La historia taurina de la región es tan triste como el resto de su historia: tanto Colombia como Venezuela, Ecuador y Perú, desde siempre han asumido un absurdo papel de colonias taurinas de la nación española a causa de la escasa valoración de su respectivo potencial tauromáquico y gracias, también, a la incapacidad de esos países para integrar, con convicción y profesionalismo, un mercado común taurino latinoamericano, México incluido.
¿Para aislarlos de España? Al contrario, para ofrecer a los países taurinos europeos un escenario más sólido y menos dependiente que propicie una sana y equitativa internacionalización de la fiesta de los toros.
Pero la inteligencia de Rincón percibió que su destino le imponía una terrible lucha individual –duelos prematuros, puertas grandes en los principales cosos, hepatitis C, divorcio, dos ganaderías– a prudente distancia de la afición sudamericana, así como de su añeja costumbre de admirar lo español sin poner en práctica en su tierra lo que tanto admiran de aquella, a excepción de importantes avances ganaderos.
Por eso, entre los merecidos discursos encomiásticos a tan extraordinario torero y las endechas de amor a su incopiable trayectoria, prevalece, aquí y allá, una laguna brutal en torno a las circunstancias y posibilidades taurinas del ganadero César Rincón a partir de hoy.
Mire usted, los aficionados sudamericanos pretenden ignorarlo o, peor aún, aceptarlo como inalterable fatalidad, pero sus países mantienen una situación lamentable, por decir lo menos, instalados desde siempre como colonias taurinas de España que sólo saben ofrecer plazas, toros, subalternos, públicos y dólares, pero no diestros exponentes de su respectiva idiosincrasia, ídolos regionales y rivales dignos de los coletas extranjeros.
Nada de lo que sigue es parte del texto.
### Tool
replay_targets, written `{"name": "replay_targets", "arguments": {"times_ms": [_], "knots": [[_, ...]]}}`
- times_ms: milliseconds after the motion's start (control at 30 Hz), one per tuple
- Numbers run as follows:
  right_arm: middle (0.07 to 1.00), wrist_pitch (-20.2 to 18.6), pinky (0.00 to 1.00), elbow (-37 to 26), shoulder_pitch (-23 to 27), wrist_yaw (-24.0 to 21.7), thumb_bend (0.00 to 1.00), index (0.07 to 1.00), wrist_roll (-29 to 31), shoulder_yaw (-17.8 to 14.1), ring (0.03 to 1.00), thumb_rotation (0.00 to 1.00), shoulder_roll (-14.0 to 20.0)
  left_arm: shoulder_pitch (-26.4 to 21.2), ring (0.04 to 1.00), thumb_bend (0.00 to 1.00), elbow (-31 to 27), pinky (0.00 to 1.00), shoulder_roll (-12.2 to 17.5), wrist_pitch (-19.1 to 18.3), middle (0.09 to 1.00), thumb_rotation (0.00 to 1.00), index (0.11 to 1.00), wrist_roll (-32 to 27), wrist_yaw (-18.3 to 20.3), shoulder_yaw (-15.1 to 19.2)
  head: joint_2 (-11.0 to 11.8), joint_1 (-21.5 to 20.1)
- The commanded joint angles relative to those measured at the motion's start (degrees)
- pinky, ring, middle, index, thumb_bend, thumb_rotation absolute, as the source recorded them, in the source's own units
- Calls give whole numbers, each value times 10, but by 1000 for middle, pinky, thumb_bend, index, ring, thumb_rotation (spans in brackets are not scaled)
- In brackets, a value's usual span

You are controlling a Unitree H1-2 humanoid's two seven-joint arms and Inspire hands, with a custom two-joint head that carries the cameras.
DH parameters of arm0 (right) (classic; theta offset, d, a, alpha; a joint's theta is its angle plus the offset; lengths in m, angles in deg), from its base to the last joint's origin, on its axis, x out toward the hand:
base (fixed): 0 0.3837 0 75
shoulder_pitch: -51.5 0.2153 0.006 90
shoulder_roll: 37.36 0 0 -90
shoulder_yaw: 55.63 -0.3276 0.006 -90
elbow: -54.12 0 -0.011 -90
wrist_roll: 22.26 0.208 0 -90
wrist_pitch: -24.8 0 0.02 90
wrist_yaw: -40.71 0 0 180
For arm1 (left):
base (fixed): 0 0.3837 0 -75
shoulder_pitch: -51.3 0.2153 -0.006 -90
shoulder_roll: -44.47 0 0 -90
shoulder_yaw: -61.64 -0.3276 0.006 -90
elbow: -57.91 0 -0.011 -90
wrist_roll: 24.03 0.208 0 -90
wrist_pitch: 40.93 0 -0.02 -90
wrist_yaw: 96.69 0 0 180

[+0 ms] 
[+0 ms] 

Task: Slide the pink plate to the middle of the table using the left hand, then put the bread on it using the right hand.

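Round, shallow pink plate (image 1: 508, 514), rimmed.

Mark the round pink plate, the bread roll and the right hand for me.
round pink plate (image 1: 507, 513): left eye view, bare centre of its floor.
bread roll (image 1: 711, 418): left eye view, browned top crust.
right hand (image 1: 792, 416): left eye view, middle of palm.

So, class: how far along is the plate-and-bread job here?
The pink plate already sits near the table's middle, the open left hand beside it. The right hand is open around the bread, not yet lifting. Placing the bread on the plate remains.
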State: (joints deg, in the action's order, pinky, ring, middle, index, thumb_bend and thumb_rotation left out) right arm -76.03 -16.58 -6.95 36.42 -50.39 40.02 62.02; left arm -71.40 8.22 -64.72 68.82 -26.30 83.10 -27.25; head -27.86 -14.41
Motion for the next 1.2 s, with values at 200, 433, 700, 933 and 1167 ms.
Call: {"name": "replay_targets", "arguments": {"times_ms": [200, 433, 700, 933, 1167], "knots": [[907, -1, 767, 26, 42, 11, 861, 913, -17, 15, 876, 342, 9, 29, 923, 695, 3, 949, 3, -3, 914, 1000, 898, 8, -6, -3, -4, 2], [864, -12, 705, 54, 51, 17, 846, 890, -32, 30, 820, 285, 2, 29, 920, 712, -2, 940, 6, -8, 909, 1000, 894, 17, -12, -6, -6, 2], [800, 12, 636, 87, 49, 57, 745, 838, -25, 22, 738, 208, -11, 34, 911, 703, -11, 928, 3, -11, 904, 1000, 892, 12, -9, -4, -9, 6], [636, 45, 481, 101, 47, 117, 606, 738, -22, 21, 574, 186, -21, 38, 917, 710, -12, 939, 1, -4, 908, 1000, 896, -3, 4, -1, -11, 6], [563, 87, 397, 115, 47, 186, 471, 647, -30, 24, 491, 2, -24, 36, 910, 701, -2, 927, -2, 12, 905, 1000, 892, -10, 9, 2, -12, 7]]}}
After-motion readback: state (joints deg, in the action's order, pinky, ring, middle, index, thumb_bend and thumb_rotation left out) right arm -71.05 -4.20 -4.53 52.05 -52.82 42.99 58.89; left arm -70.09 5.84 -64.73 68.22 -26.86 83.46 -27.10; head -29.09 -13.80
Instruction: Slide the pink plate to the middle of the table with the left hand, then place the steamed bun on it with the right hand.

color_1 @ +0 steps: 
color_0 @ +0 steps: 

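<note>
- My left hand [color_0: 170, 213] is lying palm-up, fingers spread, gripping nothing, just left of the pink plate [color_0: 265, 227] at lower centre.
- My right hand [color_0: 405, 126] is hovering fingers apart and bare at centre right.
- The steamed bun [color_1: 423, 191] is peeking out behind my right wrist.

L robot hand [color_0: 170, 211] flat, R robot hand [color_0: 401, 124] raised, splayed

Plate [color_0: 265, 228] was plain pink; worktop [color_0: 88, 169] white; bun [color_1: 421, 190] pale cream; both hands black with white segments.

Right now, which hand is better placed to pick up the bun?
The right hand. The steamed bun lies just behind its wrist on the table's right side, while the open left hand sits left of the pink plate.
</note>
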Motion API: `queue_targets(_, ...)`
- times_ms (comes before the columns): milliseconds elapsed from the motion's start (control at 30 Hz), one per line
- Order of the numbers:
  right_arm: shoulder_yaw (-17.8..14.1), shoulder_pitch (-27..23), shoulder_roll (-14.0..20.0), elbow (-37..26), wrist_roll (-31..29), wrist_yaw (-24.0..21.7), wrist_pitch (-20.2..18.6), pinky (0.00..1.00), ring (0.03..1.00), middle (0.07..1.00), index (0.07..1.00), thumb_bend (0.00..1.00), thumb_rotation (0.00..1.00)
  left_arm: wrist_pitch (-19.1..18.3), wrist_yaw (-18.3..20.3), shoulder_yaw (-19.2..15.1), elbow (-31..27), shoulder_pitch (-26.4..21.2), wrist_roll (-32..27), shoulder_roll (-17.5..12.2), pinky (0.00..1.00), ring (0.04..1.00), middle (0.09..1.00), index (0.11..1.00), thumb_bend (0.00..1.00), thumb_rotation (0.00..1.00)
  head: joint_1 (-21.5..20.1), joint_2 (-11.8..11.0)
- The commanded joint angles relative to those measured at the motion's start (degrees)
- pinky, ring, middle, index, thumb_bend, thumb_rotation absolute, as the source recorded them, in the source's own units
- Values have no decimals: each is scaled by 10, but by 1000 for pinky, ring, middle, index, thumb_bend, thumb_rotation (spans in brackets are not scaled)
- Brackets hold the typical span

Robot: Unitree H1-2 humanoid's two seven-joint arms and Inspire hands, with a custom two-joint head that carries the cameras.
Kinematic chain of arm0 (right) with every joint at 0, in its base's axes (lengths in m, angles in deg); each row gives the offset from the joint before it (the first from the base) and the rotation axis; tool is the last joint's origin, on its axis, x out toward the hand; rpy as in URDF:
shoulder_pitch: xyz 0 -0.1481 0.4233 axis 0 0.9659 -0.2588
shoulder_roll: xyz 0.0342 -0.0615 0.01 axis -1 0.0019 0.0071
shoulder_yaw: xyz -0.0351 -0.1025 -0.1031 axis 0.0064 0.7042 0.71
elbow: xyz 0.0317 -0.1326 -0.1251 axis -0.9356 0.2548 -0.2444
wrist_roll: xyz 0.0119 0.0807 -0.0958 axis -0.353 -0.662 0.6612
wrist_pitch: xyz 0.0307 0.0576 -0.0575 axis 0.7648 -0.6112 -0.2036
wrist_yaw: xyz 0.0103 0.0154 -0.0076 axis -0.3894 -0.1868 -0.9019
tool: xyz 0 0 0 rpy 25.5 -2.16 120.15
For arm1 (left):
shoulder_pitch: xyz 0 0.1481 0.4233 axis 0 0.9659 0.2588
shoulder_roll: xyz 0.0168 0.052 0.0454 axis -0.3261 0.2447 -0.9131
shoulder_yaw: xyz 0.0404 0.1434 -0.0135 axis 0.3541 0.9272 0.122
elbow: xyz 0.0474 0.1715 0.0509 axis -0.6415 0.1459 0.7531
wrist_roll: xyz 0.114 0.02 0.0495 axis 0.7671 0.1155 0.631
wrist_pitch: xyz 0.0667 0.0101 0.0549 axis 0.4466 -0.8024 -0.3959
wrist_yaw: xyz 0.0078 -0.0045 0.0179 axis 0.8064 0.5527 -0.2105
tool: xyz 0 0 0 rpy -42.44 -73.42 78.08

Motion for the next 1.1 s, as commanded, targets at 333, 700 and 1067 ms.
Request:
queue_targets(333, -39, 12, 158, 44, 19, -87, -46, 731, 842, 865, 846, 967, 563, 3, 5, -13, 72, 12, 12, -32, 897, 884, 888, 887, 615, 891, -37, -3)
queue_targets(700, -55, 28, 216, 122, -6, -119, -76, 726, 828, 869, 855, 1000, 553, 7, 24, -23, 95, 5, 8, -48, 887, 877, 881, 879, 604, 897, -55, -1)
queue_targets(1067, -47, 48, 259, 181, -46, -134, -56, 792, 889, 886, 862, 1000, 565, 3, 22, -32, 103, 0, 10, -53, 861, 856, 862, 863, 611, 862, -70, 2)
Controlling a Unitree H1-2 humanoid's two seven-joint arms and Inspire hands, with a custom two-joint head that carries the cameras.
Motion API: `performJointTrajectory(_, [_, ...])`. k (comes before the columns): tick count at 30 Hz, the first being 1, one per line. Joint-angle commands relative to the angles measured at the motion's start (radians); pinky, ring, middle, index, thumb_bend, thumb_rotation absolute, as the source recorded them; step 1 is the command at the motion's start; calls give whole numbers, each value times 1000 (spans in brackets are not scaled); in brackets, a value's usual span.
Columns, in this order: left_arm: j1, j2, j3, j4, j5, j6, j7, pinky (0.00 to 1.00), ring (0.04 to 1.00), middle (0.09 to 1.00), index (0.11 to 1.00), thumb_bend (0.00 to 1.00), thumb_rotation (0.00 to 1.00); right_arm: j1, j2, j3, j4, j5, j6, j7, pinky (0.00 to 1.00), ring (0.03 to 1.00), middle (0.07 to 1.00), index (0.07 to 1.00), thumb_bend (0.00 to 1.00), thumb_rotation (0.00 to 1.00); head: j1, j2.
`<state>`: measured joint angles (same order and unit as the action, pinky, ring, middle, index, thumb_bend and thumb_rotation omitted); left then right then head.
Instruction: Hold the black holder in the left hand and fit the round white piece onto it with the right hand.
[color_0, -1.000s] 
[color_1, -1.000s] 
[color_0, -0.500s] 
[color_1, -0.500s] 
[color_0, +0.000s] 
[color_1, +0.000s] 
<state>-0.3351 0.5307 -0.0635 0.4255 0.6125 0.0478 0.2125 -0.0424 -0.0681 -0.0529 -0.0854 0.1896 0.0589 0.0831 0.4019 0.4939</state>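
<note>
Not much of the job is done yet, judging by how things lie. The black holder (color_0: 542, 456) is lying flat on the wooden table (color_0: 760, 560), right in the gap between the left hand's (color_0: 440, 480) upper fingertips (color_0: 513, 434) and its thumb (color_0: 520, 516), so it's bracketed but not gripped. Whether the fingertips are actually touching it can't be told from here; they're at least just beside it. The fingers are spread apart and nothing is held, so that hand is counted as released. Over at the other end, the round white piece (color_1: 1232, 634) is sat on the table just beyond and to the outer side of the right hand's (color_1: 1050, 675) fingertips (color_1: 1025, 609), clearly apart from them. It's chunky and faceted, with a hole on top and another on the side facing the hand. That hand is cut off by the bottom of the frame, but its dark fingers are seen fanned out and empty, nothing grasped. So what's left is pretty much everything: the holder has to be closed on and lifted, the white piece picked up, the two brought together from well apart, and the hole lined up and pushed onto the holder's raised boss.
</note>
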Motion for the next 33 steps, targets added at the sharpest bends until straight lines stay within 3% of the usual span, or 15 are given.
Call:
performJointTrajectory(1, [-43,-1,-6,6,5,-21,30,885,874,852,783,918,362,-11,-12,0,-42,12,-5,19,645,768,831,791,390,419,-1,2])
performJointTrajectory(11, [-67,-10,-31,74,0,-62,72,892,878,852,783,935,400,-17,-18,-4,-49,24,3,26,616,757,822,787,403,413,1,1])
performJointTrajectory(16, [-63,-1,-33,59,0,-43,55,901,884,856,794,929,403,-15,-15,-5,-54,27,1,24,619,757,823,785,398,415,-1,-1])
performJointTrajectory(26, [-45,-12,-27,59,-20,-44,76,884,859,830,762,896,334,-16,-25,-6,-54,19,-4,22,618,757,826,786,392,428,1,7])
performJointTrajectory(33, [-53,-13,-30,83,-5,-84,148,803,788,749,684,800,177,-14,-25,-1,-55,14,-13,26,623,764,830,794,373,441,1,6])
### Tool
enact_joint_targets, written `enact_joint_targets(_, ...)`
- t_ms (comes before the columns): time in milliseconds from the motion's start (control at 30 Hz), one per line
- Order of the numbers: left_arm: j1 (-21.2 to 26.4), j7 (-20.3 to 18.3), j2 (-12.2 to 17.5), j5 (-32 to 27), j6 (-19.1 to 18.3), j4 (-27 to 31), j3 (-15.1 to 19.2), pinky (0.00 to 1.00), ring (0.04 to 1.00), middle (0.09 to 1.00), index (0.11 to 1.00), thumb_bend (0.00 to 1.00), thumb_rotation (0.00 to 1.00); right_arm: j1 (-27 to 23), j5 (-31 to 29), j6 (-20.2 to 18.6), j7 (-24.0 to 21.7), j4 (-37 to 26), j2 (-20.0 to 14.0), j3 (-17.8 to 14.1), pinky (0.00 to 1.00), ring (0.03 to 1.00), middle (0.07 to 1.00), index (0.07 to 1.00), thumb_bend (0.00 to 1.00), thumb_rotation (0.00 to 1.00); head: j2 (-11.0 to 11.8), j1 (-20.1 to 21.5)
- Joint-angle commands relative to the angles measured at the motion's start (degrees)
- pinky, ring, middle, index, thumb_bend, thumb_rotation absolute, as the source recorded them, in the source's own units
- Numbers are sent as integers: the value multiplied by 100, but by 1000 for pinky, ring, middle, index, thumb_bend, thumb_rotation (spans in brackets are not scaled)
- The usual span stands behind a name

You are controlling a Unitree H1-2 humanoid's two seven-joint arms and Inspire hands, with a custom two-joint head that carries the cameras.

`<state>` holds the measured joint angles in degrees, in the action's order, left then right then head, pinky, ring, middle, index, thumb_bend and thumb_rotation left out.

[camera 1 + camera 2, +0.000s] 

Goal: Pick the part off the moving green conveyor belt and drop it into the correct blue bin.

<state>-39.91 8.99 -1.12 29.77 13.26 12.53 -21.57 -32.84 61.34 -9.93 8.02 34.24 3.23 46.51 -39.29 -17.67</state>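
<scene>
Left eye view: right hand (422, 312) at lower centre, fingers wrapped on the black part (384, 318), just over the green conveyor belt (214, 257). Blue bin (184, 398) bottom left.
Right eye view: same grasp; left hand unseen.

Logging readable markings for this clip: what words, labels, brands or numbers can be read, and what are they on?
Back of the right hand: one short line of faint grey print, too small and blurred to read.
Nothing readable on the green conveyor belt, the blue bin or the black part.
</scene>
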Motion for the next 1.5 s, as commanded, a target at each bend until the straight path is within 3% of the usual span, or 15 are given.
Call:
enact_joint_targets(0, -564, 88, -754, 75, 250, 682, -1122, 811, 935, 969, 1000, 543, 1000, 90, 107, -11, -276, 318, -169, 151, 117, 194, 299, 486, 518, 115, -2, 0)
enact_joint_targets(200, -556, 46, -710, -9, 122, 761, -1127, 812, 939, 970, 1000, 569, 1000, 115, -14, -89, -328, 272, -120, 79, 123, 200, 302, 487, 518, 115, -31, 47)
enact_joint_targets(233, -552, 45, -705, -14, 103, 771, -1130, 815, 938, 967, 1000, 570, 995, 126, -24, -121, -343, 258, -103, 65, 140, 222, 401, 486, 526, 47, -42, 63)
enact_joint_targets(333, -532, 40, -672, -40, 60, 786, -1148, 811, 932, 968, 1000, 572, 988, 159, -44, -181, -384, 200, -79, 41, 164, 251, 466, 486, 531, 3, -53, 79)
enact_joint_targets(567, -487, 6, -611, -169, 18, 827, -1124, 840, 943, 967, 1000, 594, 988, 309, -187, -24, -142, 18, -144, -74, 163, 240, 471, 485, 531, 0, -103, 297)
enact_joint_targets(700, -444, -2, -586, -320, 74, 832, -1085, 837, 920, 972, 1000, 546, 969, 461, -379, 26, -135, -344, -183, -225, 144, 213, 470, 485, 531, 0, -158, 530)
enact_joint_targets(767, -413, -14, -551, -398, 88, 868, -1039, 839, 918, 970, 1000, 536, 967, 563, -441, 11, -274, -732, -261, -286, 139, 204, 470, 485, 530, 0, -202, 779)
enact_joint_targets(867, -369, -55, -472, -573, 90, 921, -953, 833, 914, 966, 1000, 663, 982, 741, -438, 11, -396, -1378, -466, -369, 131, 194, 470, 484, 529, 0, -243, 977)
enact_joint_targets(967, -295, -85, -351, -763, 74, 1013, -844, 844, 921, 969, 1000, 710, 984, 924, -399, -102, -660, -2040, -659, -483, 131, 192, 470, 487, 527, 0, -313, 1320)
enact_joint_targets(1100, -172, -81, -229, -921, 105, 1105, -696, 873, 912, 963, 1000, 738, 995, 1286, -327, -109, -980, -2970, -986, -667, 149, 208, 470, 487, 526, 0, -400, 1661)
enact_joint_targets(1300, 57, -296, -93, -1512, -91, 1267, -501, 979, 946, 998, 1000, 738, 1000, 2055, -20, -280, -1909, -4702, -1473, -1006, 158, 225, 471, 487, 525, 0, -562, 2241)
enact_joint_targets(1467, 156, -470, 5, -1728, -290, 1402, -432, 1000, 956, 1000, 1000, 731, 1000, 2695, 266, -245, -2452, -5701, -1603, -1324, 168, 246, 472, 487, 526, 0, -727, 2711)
Ese es, a partir de hoy, el nuevo reto de César Rincón: reivindicar la tradición taurina Colombia y el resto de la región, no como vergonzosas colonias dependientes de una metrópoli europea, sino como pueblos dignísimos, capaces de generar otros maestros del toreo, otras voces elocuentes de su mestizada tauromaquia.
Ayer, en la plaza La Florecita, el aficionado práctico Miguel Casanueva tuvo a bien homenajear el taurinismo de sus hermanos mayores, Juan y Antonio, con un lucido festival en el que tomaron parte el matador en retiro y conocedor de la ganadería de Vicencio, Raúl Ponce de León, sobrado de sitio y de expresión, el propio Miguel –gafas oscuras y poblado bigote en soberbios derechazos en los medios–, Jesús Lara, Juan Carlos Alvírez, Carlos Allende y Pedro Pinsón, todos con una afición que refleja la perenne vocación taurina de México.